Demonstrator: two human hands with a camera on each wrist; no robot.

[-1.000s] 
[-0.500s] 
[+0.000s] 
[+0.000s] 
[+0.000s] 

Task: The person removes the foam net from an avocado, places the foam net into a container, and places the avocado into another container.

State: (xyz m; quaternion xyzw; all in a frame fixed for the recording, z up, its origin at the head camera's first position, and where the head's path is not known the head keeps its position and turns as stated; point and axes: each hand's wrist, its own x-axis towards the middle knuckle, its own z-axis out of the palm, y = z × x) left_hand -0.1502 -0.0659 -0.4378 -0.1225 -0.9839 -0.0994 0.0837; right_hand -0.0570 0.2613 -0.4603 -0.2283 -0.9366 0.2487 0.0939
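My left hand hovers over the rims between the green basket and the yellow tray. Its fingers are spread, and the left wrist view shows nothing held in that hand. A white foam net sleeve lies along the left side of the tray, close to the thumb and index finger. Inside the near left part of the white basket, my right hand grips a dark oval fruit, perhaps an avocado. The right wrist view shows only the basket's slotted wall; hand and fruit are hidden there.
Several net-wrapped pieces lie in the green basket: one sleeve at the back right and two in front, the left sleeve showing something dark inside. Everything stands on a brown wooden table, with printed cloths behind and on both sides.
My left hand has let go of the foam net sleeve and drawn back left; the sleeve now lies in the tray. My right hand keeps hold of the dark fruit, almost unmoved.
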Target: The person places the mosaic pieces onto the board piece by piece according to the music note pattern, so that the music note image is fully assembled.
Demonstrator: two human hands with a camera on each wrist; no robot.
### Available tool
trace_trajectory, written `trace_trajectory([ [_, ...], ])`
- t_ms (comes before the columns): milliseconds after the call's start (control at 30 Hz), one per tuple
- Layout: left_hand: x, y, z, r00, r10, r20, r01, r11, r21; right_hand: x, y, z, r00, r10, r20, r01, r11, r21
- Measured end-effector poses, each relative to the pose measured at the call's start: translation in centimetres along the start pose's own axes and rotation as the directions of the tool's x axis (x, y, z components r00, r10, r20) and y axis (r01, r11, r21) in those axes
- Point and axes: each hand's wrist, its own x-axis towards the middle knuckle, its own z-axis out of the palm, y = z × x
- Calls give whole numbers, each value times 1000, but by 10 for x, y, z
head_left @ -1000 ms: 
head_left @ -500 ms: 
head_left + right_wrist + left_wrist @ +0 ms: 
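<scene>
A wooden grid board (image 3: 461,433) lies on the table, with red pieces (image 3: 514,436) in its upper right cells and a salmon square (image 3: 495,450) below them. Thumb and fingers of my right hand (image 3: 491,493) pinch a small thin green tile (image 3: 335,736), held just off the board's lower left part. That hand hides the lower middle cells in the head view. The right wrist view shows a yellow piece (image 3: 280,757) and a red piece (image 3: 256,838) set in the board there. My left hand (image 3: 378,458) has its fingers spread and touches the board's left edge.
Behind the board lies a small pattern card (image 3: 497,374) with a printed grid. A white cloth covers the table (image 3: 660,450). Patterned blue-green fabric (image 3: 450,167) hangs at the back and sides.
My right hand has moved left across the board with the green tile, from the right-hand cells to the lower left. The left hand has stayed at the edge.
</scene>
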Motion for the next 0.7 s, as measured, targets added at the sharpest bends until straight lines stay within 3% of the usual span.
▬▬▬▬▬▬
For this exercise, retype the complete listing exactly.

### WRITTEN RESPONSE:
Demonstrator: two human hands with a camera on each wrist; no robot.

[-1.000s] 
[-0.500s] 
[+0.000s] 
[+0.000s] 
[+0.000s] 

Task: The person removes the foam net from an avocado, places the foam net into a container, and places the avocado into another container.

State: (xyz m; quaternion xyzw; all in a frame fixed for the recording, z up, its origin at the head camera's first position, and where the head's path is not known the head keeps its position and turns as stated; point and axes: each hand's wrist, its own x-axis towards the middle knuckle, its own z-axis out of the palm, y = z × x) left_hand -0.1502 -0.0659 -0.4378 -0.1225 -0.9839 -0.0994 0.0837; right_hand -0.0570 0.2613 -0.4603 -0.2283 -0.9366 0.2487 0.0939
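My left hand hovers over the rims between the green basket and the yellow tray. Its fingers are spread, and the left wrist view shows nothing held in that hand. A white foam net sleeve lies along the left side of the tray, close to the thumb and index finger. Inside the near left part of the white basket, my right hand grips a dark oval fruit, perhaps an avocado. The right wrist view shows only the basket's slotted wall; hand and fruit are hidden there.
Several net-wrapped pieces lie in the green basket: one sleeve at the back right and two in front, the left sleeve showing something dark inside. Everything stands on a brown wooden table, with printed cloths behind and on both sides.
My left hand has let go of the foam net sleeve and drawn back left; the sleeve now lies in the tray. My right hand keeps hold of the dark fruit, almost unmoved.
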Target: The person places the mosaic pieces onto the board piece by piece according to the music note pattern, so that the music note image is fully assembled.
Demonstrator: two human hands with a camera on each wrist; no robot.
### Available tool
trace_trajectory, written `trace_trajectory([ [_, ...], ])`
- t_ms (comes before the columns): milliseconds after the call's start (control at 30 Hz), one per tuple
- Layout: left_hand: x, y, z, r00, r10, r20, r01, r11, r21; right_hand: x, y, z, r00, r10, r20, r01, r11, r21
- Measured end-effector poses, each relative to the pose measured at the call's start: translation in centimetres along the start pose's own axes and rotation as the directions of the tool's x axis (x, y, z components r00, r10, r20) and y axis (r01, r11, r21) in those axes
- Point and axes: each hand's wrist, its own x-axis towards the middle knuckle, its own z-axis out of the palm, y = z × x
- Calls give whole numbers, each value times 1000, but by 10 for x, y, z
head_left @ -1000 ms: 
head_left @ -500 ms: 
head_left + right_wrist + left_wrist @ +0 ms: 
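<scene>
A wooden grid board (image 3: 461,433) lies on the table, with red pieces (image 3: 514,436) in its upper right cells and a salmon square (image 3: 495,450) below them. Thumb and fingers of my right hand (image 3: 491,493) pinch a small thin green tile (image 3: 335,736), held just off the board's lower left part. That hand hides the lower middle cells in the head view. The right wrist view shows a yellow piece (image 3: 280,757) and a red piece (image 3: 256,838) set in the board there. My left hand (image 3: 378,458) has its fingers spread and touches the board's left edge.
Behind the board lies a small pattern card (image 3: 497,374) with a printed grid. A white cloth covers the table (image 3: 660,450). Patterned blue-green fabric (image 3: 450,167) hangs at the back and sides.
My right hand has moved left across the board with the green tile, from the right-hand cells to the lower left. The left hand has stayed at the edge.
</scene>
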Motion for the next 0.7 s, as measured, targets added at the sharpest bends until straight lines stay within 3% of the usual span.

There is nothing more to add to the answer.